Alright folks, gather ’round! Today I’m gonna walk you through a fun little project I cooked up: wireless foot traffic tracking for retail spots. It’s all about seeing how many people are wandering around a store, without actually counting heads like some kind of weirdo.
The Idea Sparked
So, the whole thing started ’cause a buddy of mine runs a small clothing store. He was always trying to figure out the best times to run sales, and how effective his window displays were. He was basically guessing, and I thought, “There’s gotta be a better way!”
The Tech We Used
- ESP32 Boards: These little guys are the brains of the operation. Cheap, cheerful, and packed with Wi-Fi and Bluetooth.
- Wi-Fi Scanning: The ESP32s are programmed to sniff out Wi-Fi signals from phones. Every phone is constantly broadcasting, trying to connect to Wi-Fi networks, the ESP32 listens to these signals.

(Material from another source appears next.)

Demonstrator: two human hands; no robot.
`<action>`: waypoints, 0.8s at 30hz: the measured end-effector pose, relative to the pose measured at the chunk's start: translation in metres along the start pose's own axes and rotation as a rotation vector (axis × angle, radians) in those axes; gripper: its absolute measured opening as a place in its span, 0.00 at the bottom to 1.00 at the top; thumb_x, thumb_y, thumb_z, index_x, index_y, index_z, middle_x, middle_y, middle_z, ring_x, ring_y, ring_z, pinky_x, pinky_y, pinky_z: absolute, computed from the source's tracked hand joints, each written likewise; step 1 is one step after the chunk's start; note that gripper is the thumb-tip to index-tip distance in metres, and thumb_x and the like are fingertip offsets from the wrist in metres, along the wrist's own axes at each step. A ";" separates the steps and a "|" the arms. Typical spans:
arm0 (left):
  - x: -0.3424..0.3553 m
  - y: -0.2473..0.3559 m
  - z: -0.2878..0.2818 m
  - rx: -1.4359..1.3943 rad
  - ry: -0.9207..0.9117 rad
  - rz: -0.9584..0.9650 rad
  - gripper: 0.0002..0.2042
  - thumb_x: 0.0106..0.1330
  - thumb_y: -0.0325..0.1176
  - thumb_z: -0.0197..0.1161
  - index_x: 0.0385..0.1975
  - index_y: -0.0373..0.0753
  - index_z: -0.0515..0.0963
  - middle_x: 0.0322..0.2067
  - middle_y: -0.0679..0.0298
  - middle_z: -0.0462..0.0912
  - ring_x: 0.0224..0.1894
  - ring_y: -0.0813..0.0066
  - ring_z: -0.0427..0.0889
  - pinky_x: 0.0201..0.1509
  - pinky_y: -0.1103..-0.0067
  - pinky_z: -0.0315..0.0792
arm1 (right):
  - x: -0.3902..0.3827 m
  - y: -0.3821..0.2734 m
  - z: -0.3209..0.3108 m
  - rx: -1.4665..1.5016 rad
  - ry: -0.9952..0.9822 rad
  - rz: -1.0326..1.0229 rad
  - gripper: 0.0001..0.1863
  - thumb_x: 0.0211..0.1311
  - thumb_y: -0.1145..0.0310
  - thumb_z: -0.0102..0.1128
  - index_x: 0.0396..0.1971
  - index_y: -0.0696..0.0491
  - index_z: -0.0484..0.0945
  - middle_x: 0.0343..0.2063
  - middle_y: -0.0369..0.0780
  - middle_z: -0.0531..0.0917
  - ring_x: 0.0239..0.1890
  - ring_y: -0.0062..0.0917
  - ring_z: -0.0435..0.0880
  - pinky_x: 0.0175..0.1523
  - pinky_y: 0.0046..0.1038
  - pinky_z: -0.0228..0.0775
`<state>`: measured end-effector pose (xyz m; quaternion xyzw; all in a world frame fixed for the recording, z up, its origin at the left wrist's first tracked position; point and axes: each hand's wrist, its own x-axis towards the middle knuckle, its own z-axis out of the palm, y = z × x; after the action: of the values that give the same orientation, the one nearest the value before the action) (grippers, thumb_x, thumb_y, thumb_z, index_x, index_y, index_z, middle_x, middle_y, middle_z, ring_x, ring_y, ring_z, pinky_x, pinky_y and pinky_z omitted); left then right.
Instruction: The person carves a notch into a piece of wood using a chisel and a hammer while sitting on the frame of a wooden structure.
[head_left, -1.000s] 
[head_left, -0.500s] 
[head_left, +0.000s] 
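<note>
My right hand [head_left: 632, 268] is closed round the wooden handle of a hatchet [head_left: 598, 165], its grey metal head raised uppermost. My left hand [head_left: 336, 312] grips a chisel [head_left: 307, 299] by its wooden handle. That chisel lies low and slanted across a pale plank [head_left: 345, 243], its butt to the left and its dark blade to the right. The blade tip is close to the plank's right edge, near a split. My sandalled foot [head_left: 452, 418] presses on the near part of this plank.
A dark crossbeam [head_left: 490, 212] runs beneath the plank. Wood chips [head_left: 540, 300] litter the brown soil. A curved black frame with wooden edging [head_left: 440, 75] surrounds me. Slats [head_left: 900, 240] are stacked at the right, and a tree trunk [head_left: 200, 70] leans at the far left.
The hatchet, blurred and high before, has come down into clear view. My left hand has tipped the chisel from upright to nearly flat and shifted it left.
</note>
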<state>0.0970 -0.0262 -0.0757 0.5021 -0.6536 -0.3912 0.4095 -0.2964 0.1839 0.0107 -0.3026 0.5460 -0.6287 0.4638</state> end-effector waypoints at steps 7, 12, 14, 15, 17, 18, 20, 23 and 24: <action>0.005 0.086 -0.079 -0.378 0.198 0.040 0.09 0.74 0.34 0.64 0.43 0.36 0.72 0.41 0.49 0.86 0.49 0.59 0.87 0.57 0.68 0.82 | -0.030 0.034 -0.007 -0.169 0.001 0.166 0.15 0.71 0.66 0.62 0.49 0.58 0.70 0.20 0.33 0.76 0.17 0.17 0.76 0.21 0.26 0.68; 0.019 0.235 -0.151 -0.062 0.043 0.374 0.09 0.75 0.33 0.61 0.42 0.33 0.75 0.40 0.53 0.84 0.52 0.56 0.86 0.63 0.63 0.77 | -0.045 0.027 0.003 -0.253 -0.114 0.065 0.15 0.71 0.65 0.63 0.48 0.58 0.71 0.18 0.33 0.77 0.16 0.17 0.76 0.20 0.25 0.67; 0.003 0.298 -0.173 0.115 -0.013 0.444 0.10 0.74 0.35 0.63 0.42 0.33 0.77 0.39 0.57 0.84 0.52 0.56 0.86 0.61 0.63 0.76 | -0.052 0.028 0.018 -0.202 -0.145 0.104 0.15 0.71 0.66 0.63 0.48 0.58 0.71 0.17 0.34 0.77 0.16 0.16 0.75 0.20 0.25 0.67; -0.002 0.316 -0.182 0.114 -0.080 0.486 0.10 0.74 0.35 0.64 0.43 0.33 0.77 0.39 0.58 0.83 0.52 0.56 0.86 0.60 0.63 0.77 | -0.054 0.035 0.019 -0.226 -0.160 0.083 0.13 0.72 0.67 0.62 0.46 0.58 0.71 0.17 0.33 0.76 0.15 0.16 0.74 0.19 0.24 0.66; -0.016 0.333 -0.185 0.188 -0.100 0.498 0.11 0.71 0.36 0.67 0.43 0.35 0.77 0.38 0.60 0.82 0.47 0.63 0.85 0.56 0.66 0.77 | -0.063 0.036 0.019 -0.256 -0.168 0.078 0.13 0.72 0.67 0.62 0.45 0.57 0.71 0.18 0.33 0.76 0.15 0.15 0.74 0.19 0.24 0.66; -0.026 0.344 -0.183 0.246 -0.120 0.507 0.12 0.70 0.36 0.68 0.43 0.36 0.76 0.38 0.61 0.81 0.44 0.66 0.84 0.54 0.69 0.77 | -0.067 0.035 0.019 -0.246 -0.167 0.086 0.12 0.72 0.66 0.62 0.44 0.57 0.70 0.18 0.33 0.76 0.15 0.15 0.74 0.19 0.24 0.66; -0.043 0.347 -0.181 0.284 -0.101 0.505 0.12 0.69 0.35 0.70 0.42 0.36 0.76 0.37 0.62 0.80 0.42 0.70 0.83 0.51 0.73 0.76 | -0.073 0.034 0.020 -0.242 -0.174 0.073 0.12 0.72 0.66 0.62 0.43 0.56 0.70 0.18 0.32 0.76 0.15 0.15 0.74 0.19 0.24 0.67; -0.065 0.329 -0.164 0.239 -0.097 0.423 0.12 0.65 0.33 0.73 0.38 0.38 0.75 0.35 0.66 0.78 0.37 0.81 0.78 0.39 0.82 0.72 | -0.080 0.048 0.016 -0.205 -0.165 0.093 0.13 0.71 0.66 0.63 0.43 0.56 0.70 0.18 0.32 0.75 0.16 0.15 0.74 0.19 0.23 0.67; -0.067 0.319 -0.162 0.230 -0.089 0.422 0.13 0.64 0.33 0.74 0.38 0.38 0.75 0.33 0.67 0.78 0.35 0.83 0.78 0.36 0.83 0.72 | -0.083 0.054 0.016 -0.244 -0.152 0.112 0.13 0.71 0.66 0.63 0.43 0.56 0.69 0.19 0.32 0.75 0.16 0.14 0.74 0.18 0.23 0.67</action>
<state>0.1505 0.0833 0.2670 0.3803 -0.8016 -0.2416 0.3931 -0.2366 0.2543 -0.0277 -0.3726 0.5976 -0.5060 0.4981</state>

- Bluetooth Scanning: Similar to Wi-Fi scanning, ESP32s are also programmed to scan for Bluetooth signals from phones.
- A Raspberry Pi (or similar): This acts as our central server. It collects the data from all the ESP32s and crunches the numbers.
- Some kind of database: I used SQLite, because it’s simple and good enough for the job. You could use MySQL or Postgres if you wanna get fancy.
- Python: To pull data from the database and show it to my buddy on a dashboard.
Getting Our Hands Dirty: The Build
First, I grabbed a few ESP32 boards. I flashed them with some custom firmware that I cobbled together using the ESP32 Arduino core. The code basically tells the ESP32s to:
- Scan for Wi-Fi probe requests and Bluetooth signals.
- Record the MAC addresses (the unique identifier of each device) and the signal strength (RSSI).
- Send this data to the Raspberry Pi over Wi-Fi.
Next up was setting up the Raspberry Pi. I installed Python, SQLite, and Flask (a lightweight web framework for building web applications), then I:
- Created a database to store the data from the ESP32s.
- Wrote a Python script to receive the data, clean it up (removing duplicates and bogus entries), and store it in the database.
- Knocked up a Flask web app to display the data in a simple graph. I showed the foot traffic in real-time, plus a historical view so my buddy could see trends over time.
Putting it all Together
I placed the ESP32s at different spots around my buddy’s shop – near the entrance, by the fitting rooms, and near the checkout counter. I wired them up to USB power adapters (you could also use batteries, but I wanted it to be low-maintenance).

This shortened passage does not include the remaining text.